梅雨前のクローゼットで、着ない服だけが静かに湿っていく
5月23日。暦の上では小満のころで、草木がぐんぐん伸びて、スーパーの青梅や新しょうがに季節の気配を感じる時期です。けれど、部屋の中にいる私は、そんな爽やかな初夏の景色とは少し違う場所に立っていました。朝、クローゼットを開けた瞬間、ふわっと湿った空気が頬に触れたのです。
まだ梅雨入り前なのに、もう空気が重い。薄手のブラウスを取り出そうとして、奥に押し込まれたワンピースの存在に気づきました。去年の夏、セールで買ったきれいめのワンピースです。買った日は、これを着て素敵なカフェに行く自分や、誰かに「似合うね」と言われる自分まで、勝手に想像していました。
でも現実には、一度も着ていませんでした。
着ない服は、失敗した買い物ではなく“未来の自分”の予約だった
クローゼットの中には、なぜか少しだけよそ行きの服があります。友達とのランチ用、婚活の初対面用、仕事でちゃんとして見られたい日用、いつか旅行に行くとき用。買った瞬間は、どれも前向きな気持ちで選んでいるはずです。
でも、その「いつか」は意外と来ません。
つまり、着ない服は単なる失敗ではなく、「こうなりたい」と思った自分の予約票のようなものです。
ただ、その予約を何年も放置していると、少しずつ心が湿ってきます。
梅雨前の湿気は、部屋より先に気持ちへ入り込む
梅雨前になると、部屋のにおいに敏感になります。洗濯物の乾きにくさ、寝具の重さ、玄関の靴の湿り気。そして、クローゼットの奥からふっと出てくる、何とも言えないこもった空気です。
着ない服が多いほど、朝の選択肢は増えるはずなのに、なぜか迷いも増えます。選べるものが多いのに、着たいものがない。これはなかなかしんどい状態です。

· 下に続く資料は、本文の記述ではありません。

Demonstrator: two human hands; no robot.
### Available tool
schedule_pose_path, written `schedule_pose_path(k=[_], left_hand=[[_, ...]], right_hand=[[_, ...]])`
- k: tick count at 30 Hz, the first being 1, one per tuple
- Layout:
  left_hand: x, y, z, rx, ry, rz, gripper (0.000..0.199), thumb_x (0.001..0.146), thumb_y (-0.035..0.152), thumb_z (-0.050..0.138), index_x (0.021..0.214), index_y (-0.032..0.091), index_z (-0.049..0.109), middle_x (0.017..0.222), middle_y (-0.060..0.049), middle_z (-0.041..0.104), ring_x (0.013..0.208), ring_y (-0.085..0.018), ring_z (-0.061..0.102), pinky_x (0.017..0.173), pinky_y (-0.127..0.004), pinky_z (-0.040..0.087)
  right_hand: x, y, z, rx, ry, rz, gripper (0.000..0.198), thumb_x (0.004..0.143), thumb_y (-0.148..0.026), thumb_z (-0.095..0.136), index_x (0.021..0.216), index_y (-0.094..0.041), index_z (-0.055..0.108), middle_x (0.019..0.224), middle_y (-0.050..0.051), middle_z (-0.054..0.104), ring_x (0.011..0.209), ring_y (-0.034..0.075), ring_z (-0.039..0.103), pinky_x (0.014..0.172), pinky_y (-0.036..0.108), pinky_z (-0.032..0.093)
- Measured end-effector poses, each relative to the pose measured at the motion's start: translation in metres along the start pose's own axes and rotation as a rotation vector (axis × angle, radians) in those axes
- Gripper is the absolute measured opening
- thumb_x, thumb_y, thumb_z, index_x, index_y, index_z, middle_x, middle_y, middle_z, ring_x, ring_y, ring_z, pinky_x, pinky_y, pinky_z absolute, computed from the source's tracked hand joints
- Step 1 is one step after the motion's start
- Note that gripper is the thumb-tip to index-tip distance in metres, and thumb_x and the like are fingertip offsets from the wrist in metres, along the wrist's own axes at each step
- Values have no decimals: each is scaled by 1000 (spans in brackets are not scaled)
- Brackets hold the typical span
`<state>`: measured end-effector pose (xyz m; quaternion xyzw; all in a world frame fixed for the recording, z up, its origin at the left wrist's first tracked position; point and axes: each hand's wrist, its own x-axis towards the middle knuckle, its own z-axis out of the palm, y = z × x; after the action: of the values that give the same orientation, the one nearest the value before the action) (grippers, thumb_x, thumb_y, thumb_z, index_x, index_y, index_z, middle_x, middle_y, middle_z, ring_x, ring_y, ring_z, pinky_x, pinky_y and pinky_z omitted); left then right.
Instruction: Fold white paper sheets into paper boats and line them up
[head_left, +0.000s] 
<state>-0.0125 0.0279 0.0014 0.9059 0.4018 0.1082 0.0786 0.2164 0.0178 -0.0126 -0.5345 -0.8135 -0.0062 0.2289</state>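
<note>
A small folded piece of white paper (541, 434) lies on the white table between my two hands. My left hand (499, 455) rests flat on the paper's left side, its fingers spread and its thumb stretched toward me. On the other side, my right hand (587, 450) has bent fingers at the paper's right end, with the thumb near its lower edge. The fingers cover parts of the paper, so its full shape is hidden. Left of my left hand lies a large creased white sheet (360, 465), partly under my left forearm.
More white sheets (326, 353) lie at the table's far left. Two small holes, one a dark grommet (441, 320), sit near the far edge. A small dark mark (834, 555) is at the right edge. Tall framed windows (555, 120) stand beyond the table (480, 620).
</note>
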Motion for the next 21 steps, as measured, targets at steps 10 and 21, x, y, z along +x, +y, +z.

クローゼットが湿っているとき、もしかすると本当に湿っているのは服だけではないのかもしれません。先延ばしにした予定、見ないふりをした理想、いつか着るつもりだった自分。それらが少しずつ水分を含んで、重たくなっているのかもしれません。
最後に残った服が教えてくれた、いちばん意外な答え
最後に残ったのは、淡いブルーのワンピースでした。婚活用に買った服です。やわらかく見えて、きちんとも見える。けれど私は、その服を着るたびに、鏡の前で止まっていました。
理由は「似合わないから」だと思っていました。
でも、その日、初めて気づいたのです。
私はその服が似合わないのではなく、その服を着て会いに行く予定の自分が、あまり好きではなかったのです。
びっくりしたことに、私はそのワンピースを捨てませんでした。
かわりに、次の休日の朝、スニーカーを合わせて近所のスーパーへ着て行きました。婚活でも、カフェでも、特別な予定でもありません。特売の卵を買いに行くだけです。
あんなに「誰かに会う日の服」だと思っていたワンピースは、実は「誰にも評価されない日に着る服」だったのです。
梅雨前の衣替えで本当に捨てるべきなのは、着ない服そのものではありませんでした。「この服は、ちゃんとした私の日にしか着てはいけない」という思い込みだったのです。